Мы поздоровались и какое-то время посидели молча, не говоря ни слова. Поначалу это казалось естественным: и потому, что я не сразу отдышался, и потому, что вокруг было на что поглядеть. Туманная дымка, да и облачность были плотнее, чем накануне, однако, если напрячь зрение, за границей Уэльса можно было различить Черные горы. Дул довольно ощутимый, но приятный ветерок.
— А где же Тило? — спросил я наконец.
— Тило? О… — Соня приложила руку козырьком к глазам, потом показала пальцем. — Он там. Видите? Вон там. Тило там.
В отдалении я увидел фигурку — в зеленой вроде бы футболке, с белой панамой на голове, которая двигалась вверх по склону по направлению к Вустерширскому маяку.
— Тило решил прогуляться, — пояснила Соня.
— А вы не захотели к нему присоединиться?
— Нет. Решила побыть здесь.
Соня ничуть не походила сейчас на раздраженную посетительницу кафе, однако не имела ничего общего и с дружески участливой собеседницей, какой она была вчера. Что-то явно назревало, и я приготовился держать оборону касательно Ведьмы Фрейзер.
— Кстати, — начал я, — я немного подработал ту песню. Хотите послушать?
Соня поколебалась, потом сказала:
— Если не возражаете, то давайте не сейчас. Видите ли, мы с Тило только что крупно поговорили. Можете назвать это размолвкой.
— О да, конечно. Мне очень жаль.
— И вот он отправился прогуляться.
Мы снова помолчали, и я со вздохом произнес:
— Наверное, все это по моей вине.
Соня обернулась ко мне:
— По вашей вине? С чего вы взяли?
— Вы поссорились из-за того, что весь ваш отпуск пошел кувырком. А виноват в этом я. Все дело в гостинице, ведь так? Не очень-то она годится, верно?
— Гостиница? — недоуменно переспросила Соня. — Гостиница. Что ж, кое-какие недостатки там есть. Но в целом гостиница как гостиница, не хуже многих других.
— Но вам же бросились в глаза эти недостатки, разве нет? От вас ведь ничего не укрылось. Наверняка не укрылось.

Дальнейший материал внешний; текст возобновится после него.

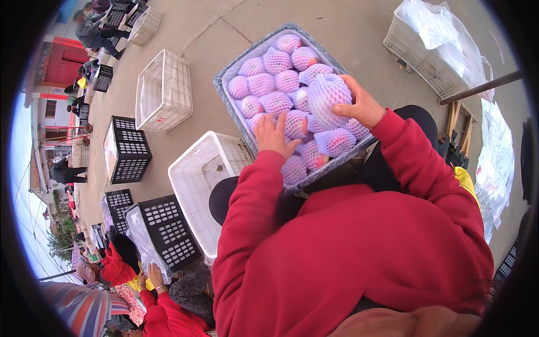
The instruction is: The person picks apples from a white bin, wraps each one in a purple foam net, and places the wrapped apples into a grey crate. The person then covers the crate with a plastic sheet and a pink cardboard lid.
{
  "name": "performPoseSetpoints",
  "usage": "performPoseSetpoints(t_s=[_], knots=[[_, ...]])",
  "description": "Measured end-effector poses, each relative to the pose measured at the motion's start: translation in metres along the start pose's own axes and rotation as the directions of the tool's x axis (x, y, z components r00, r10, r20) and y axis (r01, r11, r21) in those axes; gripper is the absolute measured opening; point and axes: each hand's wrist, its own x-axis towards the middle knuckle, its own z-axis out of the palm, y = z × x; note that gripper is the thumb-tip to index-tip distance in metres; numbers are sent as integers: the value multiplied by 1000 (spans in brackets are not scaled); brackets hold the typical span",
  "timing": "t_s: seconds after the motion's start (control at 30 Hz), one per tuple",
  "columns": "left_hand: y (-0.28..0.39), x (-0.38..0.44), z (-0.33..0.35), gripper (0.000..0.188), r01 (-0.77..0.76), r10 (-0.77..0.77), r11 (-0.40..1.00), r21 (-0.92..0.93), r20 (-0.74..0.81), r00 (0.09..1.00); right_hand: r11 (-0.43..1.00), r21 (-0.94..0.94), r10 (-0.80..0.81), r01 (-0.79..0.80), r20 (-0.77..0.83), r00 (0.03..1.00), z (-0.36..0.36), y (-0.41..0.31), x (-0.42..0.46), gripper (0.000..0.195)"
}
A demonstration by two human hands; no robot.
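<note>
A lined crate (229, 69) before me holds several rounded fruits in pale purple foam nets (277, 61), with red and yellow skin showing at some net ends. My right hand (360, 103) holds one foam-netted fruit (328, 99) above the crate's right part, its thumb on the near side. This fruit hides some of those below it. My left hand (273, 132) rests on netted fruits at the crate's near left, fingers apart, gripping nothing that I can see. Grey padded film covers the crate's edge.
White plastic crates stand to the left (164, 90), close beside my left knee (210, 168) and at the upper right with clear film (446, 63). Black crates (130, 149) are further left. A co-worker's hands (153, 276) are at the lower left. A metal pole (480, 87) crosses the right side.
</note>
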Motion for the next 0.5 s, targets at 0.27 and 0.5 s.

Соня подумала над моими словами, потом кивнула:
— Вы правы, недостатки я заметила. Тило, впрочем, нет. Тило, конечно же, посчитал гостиницу шикарной. Ух, как нам повезло — только от него и слышалось. Повезло наткнуться на этакую гостиницу. Вот сегодня мы завтракали. Для Тило завтрак — просто чудо, лучше некуда. Я говорю: Тило, не глупи. Завтрак дрянной. И гостиница дрянная. А он говорит: нет-нет, мы настоящие счастливчики. Тогда я взорвалась. И выложила владелице все свои претензии. Тило меня уводит прочь. Предлагает пройтись. Мол, тебе от этого станет лучше. Пришли сюда. Тило говорит: Соня, погляди на эти холмы — красота-то какая. Разве нам не подфартило набрести в отпуск на этакое местечко? Эти холмы, говорит он, даже много прекрасней тех, какие он себе воображал, когда мы слушали Элгара. И спрашивает меня: что, разве не так? Я, возможно, опять вспылила. Нет, говорю я, эти холмы не настолько прекрасны. Не такими я их себе представляю, слушая музыку Элгара. Холмы Элгара величественны и исполнены тайны. А тут — всего-навсего какой-то парк. Вот это все я Тило и высказала, и тут настал его черед обозлиться. Он говорит: в таком случае я буду гулять сам по себе. Говорит: между нами все кончено, мы ни в чем не можем друг с другом согласиться. Да, Соня, говорит он, между нами все кончено. Только его и видели! Ну, вот и все. Вот почему он там, а я здесь. — Соня вновь загородила себе глаза рукой — понаблюдать за продвижением Тило.